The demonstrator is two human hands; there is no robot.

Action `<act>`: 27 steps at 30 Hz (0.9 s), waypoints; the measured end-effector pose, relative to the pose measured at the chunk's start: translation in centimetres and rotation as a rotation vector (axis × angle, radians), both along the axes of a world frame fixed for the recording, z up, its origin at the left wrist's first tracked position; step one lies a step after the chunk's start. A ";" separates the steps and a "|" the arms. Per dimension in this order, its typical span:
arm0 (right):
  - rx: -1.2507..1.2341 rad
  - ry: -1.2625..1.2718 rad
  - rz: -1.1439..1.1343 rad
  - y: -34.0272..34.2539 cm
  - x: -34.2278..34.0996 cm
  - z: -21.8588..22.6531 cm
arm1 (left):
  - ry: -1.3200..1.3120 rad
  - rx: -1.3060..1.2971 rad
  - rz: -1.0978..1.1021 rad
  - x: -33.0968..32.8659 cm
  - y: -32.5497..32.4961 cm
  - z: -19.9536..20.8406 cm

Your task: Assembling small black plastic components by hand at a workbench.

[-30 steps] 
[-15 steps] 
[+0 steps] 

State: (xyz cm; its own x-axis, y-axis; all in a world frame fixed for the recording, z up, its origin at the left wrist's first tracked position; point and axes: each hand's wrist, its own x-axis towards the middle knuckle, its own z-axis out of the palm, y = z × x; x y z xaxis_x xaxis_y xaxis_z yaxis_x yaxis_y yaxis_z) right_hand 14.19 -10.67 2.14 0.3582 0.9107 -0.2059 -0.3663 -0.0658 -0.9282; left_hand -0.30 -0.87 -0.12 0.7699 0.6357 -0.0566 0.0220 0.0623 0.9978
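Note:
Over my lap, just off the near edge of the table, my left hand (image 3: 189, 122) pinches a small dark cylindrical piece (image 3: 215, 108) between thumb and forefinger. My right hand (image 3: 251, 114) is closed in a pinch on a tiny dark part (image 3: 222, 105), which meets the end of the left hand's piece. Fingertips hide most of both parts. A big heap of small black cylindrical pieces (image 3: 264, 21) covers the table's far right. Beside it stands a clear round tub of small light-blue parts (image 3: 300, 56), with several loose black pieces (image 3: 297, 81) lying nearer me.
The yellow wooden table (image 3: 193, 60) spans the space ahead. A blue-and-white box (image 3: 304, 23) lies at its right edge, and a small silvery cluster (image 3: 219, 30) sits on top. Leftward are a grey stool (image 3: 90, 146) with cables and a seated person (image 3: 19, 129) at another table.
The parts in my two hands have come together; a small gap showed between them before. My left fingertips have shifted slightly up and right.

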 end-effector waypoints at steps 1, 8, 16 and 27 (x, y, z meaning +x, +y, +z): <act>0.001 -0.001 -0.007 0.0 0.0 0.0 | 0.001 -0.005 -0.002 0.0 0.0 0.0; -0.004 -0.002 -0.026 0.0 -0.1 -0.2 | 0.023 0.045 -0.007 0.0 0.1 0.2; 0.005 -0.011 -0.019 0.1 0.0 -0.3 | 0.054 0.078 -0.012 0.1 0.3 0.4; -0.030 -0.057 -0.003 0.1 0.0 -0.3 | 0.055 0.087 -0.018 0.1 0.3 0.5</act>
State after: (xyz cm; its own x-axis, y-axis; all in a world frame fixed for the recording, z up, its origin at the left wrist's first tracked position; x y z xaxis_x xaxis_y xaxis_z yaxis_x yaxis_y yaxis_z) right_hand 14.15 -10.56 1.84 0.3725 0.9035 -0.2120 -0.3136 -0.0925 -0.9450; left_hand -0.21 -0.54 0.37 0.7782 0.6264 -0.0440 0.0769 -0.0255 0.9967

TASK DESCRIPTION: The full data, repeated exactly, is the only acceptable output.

WRITTEN REPLY:
The demonstrator is two human hands; there is no robot.

Action `<act>`: 27 steps at 30 Hz (0.9 s), waypoints; the measured end-effector pose, relative to the pose measured at the chunk's start: translation in centimetres and rotation as a rotation vector (axis × angle, radians), both along the axes of a world frame fixed for the recording, z up, its origin at the left wrist's first tracked position; step one lies a step after the chunk's start. A ";" separates the steps and a "|" the arms. Per dimension in this order, its typical span:
arm0 (right):
  - rx: -1.2507..1.2341 rad
  - ry: -1.2625..1.2718 rad
  - rz: -1.1439..1.1343 rad
  - y: -34.0272..34.2539 cm
  - x: -34.2278..34.0996 cm
  - z: -21.8588..22.6531 cm
arm1 (left):
  - ry: -1.3200..1.3120 rad
  - rx: -1.3060..1.2971 rad
  - rz: -1.0978..1.1021 rad
  - x: -33.0968..32.8659 cm
  - y: -32.5497..32.4961 cm
  - z: -19.9536..20.8406 cm

Your task: Assembling small black plastic components by hand at a workbench.

[-30 steps] 
[-15 steps] 
[+0 steps] 

State: (xyz cm; its own x-axis, y-axis; all in a world frame fixed for the recording, z up, its origin at the left wrist's first tracked position; point and axes: each hand's wrist, its own x-axis towards the middle knuckle, its own z-axis out of the palm, y = z × x; x y z xaxis_x xaxis_y xaxis_z yaxis_x yaxis_y yaxis_z) right_hand 14.19 -10.67 2.14 0.3582 0.9107 -0.2059 -0.3663 -0.0658 -0.9282; left_hand -0.30 -0.87 -0.12 0.7699 0.6357 -0.0566 0.0220 0.0623 0.9978
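Note:
Over my lap, just off the near edge of the table, my left hand (image 3: 189, 122) pinches a small dark cylindrical piece (image 3: 215, 108) between thumb and forefinger. My right hand (image 3: 251, 114) is closed in a pinch on a tiny dark part (image 3: 222, 105), which meets the end of the left hand's piece. Fingertips hide most of both parts. A big heap of small black cylindrical pieces (image 3: 264, 21) covers the table's far right. Beside it stands a clear round tub of small light-blue parts (image 3: 300, 56), with several loose black pieces (image 3: 297, 81) lying nearer me.
The yellow wooden table (image 3: 193, 60) spans the space ahead. A blue-and-white box (image 3: 304, 23) lies at its right edge, and a small silvery cluster (image 3: 219, 30) sits on top. Leftward are a grey stool (image 3: 90, 146) with cables and a seated person (image 3: 19, 129) at another table.
The parts in my two hands have come together; a small gap showed between them before. My left fingertips have shifted slightly up and right.
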
 end-effector waypoints at steps 1, 8, 16 and 27 (x, y, z meaning +x, +y, +z): <act>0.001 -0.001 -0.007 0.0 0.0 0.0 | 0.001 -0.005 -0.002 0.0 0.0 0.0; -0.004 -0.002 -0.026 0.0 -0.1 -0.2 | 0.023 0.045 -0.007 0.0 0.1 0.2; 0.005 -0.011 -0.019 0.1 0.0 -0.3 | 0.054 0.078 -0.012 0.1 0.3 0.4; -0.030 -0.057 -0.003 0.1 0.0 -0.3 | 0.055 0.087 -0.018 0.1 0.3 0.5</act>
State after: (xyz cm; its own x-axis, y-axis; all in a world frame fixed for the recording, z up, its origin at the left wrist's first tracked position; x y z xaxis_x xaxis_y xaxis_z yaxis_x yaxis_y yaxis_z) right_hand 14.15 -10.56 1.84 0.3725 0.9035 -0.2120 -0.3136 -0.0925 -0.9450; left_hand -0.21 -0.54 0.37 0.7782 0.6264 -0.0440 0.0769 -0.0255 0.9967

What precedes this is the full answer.